■ **Problem to solve**: Work out how many lines of the listing below hold the word "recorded", and give that number only.
____
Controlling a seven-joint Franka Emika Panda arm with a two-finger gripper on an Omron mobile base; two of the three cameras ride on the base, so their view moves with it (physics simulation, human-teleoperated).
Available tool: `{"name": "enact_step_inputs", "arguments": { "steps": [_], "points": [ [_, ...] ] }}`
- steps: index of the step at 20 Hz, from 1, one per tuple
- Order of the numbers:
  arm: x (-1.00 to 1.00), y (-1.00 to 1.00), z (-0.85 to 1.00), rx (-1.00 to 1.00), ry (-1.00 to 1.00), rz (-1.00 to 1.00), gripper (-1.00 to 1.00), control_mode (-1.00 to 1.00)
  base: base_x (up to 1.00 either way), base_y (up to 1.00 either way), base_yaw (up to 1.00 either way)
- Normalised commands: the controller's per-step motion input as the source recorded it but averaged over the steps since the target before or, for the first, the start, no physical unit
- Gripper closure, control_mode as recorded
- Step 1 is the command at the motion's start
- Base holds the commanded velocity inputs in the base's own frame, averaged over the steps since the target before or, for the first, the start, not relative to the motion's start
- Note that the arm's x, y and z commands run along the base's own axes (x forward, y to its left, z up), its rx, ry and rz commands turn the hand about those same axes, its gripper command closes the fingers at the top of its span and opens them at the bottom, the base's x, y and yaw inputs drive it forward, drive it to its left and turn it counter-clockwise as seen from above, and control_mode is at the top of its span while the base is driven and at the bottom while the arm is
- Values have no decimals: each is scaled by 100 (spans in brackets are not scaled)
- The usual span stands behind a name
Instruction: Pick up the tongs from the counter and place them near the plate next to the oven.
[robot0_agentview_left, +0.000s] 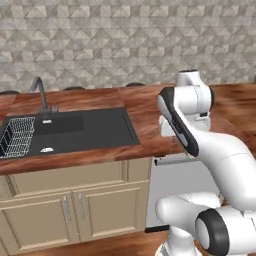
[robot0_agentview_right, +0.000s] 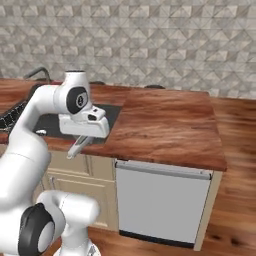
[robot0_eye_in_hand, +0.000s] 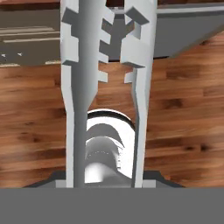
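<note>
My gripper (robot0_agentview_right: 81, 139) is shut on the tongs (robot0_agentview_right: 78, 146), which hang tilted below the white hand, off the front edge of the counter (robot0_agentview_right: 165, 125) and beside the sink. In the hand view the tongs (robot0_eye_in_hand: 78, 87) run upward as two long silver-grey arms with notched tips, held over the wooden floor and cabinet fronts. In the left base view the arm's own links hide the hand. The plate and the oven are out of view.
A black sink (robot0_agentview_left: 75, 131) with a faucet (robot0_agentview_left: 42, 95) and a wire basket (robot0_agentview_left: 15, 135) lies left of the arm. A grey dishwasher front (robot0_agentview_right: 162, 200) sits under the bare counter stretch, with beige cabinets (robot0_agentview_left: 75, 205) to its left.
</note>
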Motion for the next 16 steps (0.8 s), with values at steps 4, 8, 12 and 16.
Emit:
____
■ **Exercise output**: 2